Because mixed‑resolution tokenization destroys the regular 2‑D spatial layout required by dense heads, the authors introduce a flexible resolution restoration mechanism. The ViT backbone is divided into N subsets (default N = 4). Within each subset, the system can selectively up‑sample the low‑resolution tokens at configurable depths, reconstructing a full‑resolution feature map that can be fed into a Feature Pyramid Network (FPN) and downstream detection/segmentation heads. This design preserves the computational savings of early‑stage down‑sampling while still providing the multi‑scale, grid‑aligned features needed for accurate dense prediction.
ViTMAlis integrates these techniques into a runtime system that adapts per‑frame based on (a) network conditions (bandwidth, RTT), (b) video content (visual importance estimated on‑device), and (c) a performance model that predicts inference delay for a given token budget. An accuracy‑oriented down‑sampling region selector chooses which parts of the frame can be safely compressed, while a lightweight estimator predicts the resulting latency. The configuration engine then selects the optimal token count and restoration points to minimize E2E latency while keeping a target accuracy (e.g., mAP) above a threshold.
The authors implement a prototype on commodity smartphones (Snapdragon 8‑Gen2) and an edge server equipped with an RTX 5090 GPU. Extensive experiments across 4G, 5G, and Wi‑Fi networks, and across diverse video scenarios (AR overlays, drive‑by view, indoor robotics), compare ViTMAlis against three state‑of‑the‑art baselines: (i) accuracy‑centric (static high‑resolution), (ii) content‑aware (static compression based on scene complexity), and (iii) latency‑adaptive (dynamic frame skipping). Results show that ViTMAlis reduces average E2E latency by 30 %–45 % relative to the best baseline, while improving user‑perceived rendering accuracy by 2 %–4 % mAP. Even under constrained 4G bandwidth, ViTMAlis achieves roughly twice the responsiveness of prior systems. The overhead of on‑device importance estimation and configuration selection is under 5 ms per frame, confirming real‑time feasibility.

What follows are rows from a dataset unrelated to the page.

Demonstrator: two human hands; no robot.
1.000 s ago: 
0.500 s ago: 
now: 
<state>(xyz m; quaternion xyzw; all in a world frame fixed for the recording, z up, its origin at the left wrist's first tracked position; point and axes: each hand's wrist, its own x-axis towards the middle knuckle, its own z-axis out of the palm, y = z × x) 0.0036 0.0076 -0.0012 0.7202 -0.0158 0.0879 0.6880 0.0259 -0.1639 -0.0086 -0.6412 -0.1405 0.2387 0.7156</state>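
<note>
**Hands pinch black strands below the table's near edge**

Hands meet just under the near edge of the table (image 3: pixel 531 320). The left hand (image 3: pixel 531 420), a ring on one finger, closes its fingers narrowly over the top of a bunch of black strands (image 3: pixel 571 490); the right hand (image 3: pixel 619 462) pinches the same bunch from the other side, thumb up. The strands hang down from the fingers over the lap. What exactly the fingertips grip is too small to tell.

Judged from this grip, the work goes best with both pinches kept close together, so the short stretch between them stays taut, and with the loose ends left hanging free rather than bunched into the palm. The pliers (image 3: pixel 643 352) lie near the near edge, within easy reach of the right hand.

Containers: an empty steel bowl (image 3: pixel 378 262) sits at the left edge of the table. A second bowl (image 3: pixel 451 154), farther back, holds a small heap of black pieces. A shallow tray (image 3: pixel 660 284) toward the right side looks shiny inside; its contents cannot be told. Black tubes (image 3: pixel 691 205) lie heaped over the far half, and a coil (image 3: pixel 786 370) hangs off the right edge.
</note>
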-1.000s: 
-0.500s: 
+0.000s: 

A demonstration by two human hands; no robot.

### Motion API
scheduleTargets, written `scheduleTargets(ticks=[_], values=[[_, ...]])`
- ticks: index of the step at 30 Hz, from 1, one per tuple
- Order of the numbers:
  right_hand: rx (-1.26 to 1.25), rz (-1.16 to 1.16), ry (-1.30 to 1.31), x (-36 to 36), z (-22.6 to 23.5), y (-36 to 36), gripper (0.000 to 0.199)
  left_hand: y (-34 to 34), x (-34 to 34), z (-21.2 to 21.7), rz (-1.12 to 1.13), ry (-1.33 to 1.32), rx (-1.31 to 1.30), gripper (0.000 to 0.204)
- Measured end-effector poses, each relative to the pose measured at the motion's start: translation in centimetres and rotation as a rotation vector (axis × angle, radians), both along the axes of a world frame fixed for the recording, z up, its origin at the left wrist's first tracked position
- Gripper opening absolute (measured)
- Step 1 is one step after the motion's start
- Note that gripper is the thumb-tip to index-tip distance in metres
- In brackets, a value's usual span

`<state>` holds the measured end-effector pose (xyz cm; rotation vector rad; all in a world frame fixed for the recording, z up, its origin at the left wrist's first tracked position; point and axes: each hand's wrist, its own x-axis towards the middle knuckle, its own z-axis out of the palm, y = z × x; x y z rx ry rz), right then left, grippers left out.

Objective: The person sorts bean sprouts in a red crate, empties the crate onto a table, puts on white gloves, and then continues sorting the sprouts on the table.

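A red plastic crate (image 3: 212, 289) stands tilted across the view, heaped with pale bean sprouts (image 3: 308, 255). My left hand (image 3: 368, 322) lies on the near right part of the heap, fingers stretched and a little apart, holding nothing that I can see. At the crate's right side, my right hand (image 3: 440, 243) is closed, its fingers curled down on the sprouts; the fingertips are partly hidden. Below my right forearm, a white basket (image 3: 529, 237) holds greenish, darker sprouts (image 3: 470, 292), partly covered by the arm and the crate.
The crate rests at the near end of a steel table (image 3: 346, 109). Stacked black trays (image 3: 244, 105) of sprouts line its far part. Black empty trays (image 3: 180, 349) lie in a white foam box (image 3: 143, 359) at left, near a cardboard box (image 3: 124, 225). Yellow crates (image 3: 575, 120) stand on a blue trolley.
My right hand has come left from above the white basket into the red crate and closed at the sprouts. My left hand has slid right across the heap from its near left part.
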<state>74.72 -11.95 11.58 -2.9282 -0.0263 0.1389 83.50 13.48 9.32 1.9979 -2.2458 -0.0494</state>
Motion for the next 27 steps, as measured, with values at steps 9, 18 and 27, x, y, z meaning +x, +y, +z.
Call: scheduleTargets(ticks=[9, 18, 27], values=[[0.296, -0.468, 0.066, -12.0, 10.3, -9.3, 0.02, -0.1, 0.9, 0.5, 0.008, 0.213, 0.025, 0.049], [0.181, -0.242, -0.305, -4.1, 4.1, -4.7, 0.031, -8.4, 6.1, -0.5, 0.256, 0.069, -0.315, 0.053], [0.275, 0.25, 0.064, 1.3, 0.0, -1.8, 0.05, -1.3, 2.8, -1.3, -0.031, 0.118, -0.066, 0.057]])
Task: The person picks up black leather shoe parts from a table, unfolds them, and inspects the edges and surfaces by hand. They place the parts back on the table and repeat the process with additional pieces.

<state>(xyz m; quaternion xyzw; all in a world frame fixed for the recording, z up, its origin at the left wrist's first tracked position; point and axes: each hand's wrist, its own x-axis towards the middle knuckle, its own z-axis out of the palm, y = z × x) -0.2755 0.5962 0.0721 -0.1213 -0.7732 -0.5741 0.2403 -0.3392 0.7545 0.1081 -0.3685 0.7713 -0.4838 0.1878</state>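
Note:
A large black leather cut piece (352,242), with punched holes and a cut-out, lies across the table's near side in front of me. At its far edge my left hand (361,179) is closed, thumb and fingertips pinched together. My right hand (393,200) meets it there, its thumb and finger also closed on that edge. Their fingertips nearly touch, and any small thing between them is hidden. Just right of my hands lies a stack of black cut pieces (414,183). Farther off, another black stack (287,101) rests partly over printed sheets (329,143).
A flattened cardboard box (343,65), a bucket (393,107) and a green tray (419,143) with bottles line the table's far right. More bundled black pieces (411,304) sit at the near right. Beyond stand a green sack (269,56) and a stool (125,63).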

Key contributions include: (1) a novel, ViT‑compatible mixed‑resolution tokenization scheme that respects window‑attention constraints; (2) a flexible feature‑map restoration pipeline enabling dense prediction heads to operate on mixed‑resolution inputs without retraining the backbone; (3) a system‑level offloading framework that jointly optimizes transmission and inference based on live network and content signals; and (4) a thorough empirical validation demonstrating practical gains on real hardware.
Limitations are acknowledged: the current design assumes window‑attention ViTs (e.g., Swin‑Transformer, ViTDet) and may need adaptation for pure global‑attention models; importance estimation relies on simple heuristics and could miss subtle semantic cues; and multi‑edge collaboration is not explored. Future work may extend the approach to multimodal importance cues, incorporate cooperative edge scheduling, and generalize to larger ViT families.
In summary, ViTMAlis shows that by exploiting ViTs’ input‑agnostic tokenization and carefully aligning mixed‑resolution processing with the transformer’s architectural constraints, one can dramatically cut inference cost while preserving the high‑resolution spatial fidelity required for dense video analytics. This makes ViT‑backboned, latency‑critical mobile intelligence a practical reality.